* [What is required] Within the records, which lines hold the string "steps"? Report each one by copying it.

(Stored entries)
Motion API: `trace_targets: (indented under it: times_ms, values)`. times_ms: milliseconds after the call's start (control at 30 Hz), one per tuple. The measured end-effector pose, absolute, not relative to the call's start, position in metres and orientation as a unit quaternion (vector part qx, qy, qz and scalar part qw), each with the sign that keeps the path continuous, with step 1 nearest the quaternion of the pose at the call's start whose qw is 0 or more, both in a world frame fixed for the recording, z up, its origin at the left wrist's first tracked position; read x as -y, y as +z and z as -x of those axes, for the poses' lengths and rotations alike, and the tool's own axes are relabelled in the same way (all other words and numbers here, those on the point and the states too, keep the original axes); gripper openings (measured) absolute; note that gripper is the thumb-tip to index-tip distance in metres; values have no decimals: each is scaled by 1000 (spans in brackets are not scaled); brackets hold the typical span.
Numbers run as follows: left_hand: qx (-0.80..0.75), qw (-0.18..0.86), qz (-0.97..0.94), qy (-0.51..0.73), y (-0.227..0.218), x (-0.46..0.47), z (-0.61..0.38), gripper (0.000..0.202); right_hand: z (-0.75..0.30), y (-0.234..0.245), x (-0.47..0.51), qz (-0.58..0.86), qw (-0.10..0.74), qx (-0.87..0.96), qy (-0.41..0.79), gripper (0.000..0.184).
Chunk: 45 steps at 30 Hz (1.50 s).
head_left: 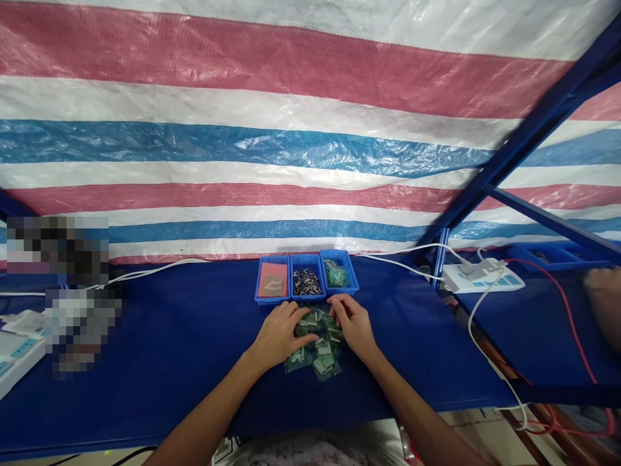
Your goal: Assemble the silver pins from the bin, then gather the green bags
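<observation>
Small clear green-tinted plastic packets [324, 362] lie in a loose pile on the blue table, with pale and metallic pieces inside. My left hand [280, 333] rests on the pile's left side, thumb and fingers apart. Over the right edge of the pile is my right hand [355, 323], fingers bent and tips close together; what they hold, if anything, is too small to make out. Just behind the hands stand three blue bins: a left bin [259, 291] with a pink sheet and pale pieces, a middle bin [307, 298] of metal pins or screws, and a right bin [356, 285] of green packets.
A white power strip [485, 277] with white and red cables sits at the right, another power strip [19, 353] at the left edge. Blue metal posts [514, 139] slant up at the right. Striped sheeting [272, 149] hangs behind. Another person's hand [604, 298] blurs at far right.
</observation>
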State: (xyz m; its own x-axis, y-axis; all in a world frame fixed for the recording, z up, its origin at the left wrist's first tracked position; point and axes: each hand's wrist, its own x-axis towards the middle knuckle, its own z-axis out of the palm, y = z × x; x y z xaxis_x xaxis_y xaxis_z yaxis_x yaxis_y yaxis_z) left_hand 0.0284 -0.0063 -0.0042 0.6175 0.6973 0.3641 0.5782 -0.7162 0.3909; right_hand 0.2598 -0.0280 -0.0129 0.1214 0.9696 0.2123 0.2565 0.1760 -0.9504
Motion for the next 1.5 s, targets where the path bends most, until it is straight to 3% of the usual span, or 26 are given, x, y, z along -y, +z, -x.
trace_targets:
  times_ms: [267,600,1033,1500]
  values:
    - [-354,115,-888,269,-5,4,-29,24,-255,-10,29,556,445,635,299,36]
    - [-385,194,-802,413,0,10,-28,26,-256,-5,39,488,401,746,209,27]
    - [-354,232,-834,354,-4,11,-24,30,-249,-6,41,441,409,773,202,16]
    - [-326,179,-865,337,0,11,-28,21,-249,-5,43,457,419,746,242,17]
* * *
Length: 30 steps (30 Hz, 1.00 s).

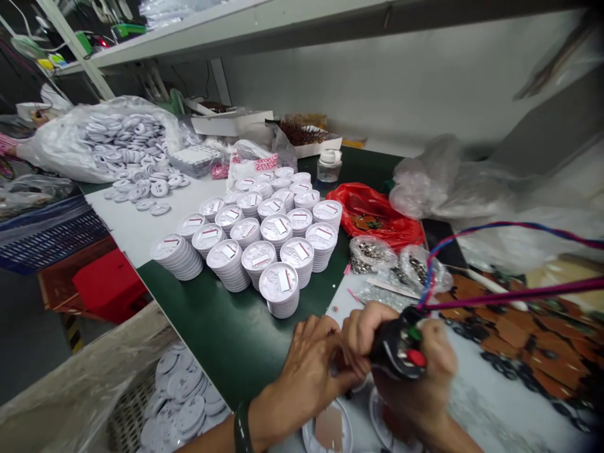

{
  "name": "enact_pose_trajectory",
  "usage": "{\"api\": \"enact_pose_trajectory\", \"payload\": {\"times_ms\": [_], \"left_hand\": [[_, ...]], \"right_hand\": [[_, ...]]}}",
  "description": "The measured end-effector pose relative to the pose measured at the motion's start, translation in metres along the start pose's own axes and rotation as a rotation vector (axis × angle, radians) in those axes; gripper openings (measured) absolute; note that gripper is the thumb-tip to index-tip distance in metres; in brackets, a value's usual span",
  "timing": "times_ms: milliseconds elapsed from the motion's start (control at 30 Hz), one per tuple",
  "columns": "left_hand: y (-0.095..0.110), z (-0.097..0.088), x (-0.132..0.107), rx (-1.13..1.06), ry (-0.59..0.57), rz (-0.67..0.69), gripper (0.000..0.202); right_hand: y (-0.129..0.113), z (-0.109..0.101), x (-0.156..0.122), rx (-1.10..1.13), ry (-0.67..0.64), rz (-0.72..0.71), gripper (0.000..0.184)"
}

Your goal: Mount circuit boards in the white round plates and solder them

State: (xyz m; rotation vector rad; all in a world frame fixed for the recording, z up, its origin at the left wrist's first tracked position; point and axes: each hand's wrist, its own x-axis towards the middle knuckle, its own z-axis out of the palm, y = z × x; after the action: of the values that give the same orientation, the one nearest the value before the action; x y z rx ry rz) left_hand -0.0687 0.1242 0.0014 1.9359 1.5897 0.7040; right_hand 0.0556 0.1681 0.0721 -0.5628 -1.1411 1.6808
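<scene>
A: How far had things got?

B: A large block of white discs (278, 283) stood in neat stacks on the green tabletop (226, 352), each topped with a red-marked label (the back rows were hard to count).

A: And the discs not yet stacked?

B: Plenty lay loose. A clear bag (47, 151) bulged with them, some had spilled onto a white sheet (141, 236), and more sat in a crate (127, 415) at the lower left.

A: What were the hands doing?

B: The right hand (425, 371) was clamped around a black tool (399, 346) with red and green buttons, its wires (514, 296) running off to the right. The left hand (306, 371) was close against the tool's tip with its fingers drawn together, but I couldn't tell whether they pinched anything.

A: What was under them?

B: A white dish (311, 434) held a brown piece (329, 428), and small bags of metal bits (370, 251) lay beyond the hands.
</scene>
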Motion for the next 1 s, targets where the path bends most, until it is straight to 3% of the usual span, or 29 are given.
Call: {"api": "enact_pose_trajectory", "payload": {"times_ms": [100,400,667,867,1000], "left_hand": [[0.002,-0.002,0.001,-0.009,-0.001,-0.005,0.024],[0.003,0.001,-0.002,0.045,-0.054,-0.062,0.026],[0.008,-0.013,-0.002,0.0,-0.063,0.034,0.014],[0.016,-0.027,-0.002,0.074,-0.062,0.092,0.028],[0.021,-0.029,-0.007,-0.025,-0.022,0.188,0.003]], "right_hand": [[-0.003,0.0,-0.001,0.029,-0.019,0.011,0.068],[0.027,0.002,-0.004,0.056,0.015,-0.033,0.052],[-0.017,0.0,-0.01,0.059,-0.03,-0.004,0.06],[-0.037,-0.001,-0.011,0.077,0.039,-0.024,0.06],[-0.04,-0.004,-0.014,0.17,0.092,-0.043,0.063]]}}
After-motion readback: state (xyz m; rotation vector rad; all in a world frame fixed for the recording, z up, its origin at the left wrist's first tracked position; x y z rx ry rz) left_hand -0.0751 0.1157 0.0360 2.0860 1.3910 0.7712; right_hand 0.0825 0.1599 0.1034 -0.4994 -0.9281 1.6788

* [Task output]
Chunk: 45 steps at 30 Hz (1.50 s).
Length: 30 steps (30 Hz, 1.00 s).

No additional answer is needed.